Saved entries
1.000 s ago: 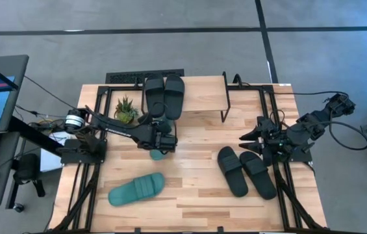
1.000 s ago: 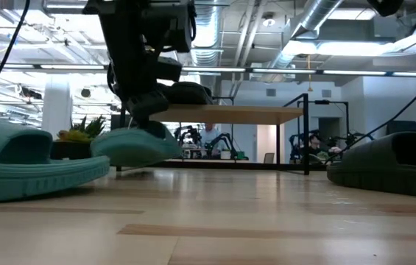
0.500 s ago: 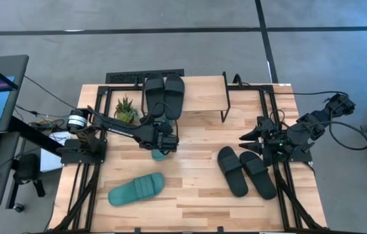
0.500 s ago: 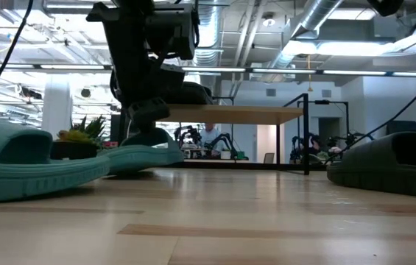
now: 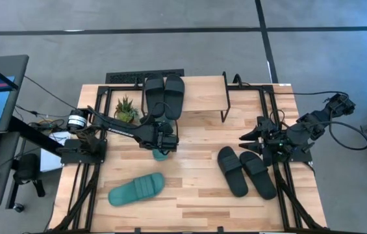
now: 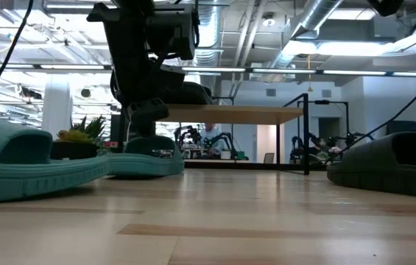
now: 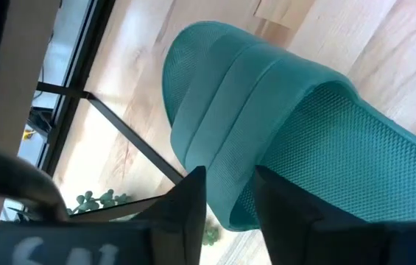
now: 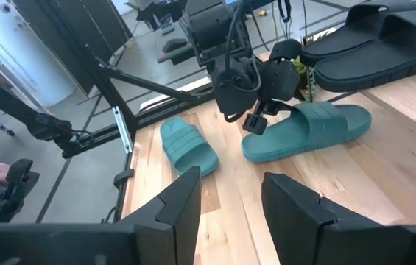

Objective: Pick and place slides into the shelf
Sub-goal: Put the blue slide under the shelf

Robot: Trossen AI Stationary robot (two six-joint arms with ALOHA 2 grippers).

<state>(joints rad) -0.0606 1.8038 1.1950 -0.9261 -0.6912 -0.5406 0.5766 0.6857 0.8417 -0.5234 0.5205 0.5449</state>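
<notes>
A teal slide (image 8: 307, 131) lies flat on its sole on the table just before the shelf (image 5: 202, 94); it also shows in the low view (image 6: 145, 163). My left gripper (image 7: 230, 202) stands open over its near end, mostly covering it from above (image 5: 160, 155). A second teal slide (image 5: 136, 189) lies near the table's front left. Two black slides (image 5: 164, 95) rest on the shelf's top board. Two more black slides (image 5: 245, 172) lie on the table at the right. My right gripper (image 8: 230, 206) waits open, raised at the table's right edge. My left gripper's open fingers (image 7: 193, 199) stand on either side of the teal slide's side rim (image 7: 230, 177), slanting down from the table's left. Whether they touch the rim I cannot tell. The slide lies flat on the table.
A small potted plant (image 5: 126, 110) stands beside the shelf at the far left. The shelf's black legs (image 5: 225, 104) rise from the table's far half. Bare wood lies between the two teal slides and the black pair.
My left gripper has opened and let go of the teal slide while staying in place. The slide, which hung tilted and clear of the table below the fingers, has dropped and now lies flat.
</notes>
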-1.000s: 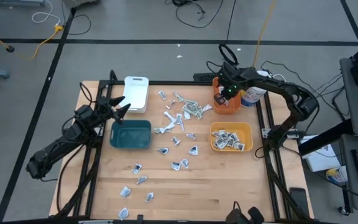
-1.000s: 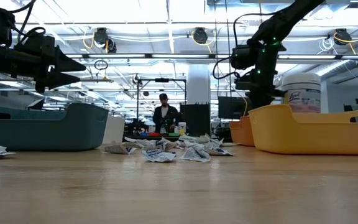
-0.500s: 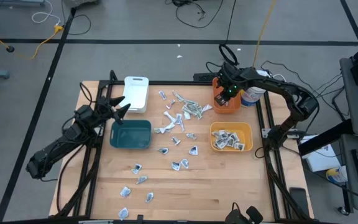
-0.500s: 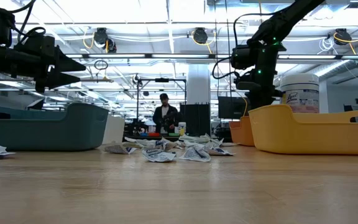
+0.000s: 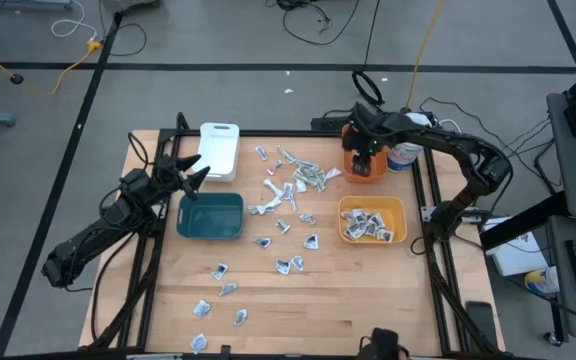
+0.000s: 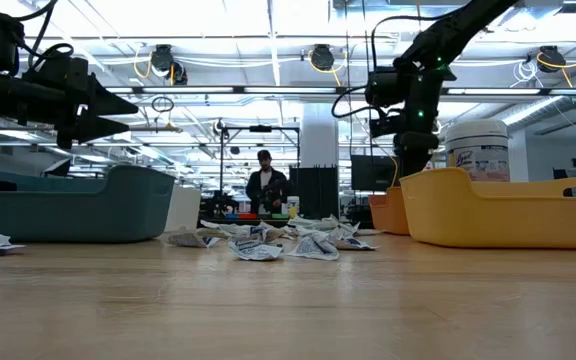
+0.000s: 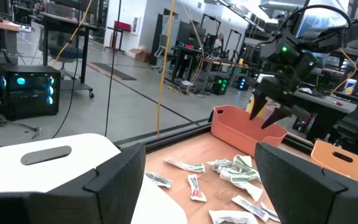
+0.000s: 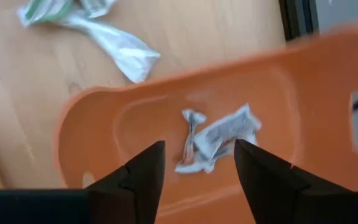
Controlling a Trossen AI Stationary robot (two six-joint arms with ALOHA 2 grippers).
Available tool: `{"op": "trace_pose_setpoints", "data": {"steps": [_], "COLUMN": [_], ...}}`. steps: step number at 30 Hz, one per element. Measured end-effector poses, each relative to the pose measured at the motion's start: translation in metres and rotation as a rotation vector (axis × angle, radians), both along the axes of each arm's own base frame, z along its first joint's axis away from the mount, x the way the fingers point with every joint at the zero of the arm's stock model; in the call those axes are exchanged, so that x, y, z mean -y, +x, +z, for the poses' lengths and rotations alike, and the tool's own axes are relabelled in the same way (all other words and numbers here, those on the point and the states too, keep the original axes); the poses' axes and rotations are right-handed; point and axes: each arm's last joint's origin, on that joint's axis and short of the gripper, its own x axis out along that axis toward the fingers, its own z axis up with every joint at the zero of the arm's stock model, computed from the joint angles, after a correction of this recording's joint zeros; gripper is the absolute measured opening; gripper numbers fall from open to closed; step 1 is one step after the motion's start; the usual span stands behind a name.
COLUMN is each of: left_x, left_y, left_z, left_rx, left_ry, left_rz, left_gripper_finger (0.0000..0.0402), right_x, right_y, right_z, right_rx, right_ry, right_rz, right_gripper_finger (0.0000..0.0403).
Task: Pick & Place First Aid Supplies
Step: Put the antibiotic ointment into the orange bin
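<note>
My right gripper point(image 8: 197, 149) hangs open over the orange bin point(image 8: 104, 124), fingers pointing steeply down, touching nothing. One or two crumpled white-grey packets point(image 8: 219, 137) lie on the bin's floor below the fingers. The same gripper point(image 5: 360, 152) shows at the table's far right in the high view. Many more first aid supplies point(image 5: 288, 190) lie loose on the tabletop, from the far middle to the near left. My left gripper point(image 5: 198, 170) waits open and level above the left side, between the white bin and the teal bin.
A yellow bin point(image 5: 400, 205) holding several packets stands nearer than the orange one. A round white-lidded tub point(image 5: 405, 155) stands right of the orange bin. The teal bin point(image 5: 210, 216) and white bin point(image 5: 219, 150) sit at the left. A person point(image 6: 266, 185) stands far behind the table.
My right gripper has stayed over the orange bin, rolled about its own pointing line and opened its fingers. My left arm has kept still.
</note>
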Motion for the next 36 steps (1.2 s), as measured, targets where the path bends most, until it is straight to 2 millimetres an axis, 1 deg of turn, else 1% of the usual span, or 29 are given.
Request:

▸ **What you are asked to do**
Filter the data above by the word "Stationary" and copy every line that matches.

▸ **Task result**
Robot: Trossen AI Stationary robot (two six-joint arms with ALOHA 2 grippers).
Controlling a Trossen AI Stationary robot (two six-joint arms with ALOHA 2 grippers).

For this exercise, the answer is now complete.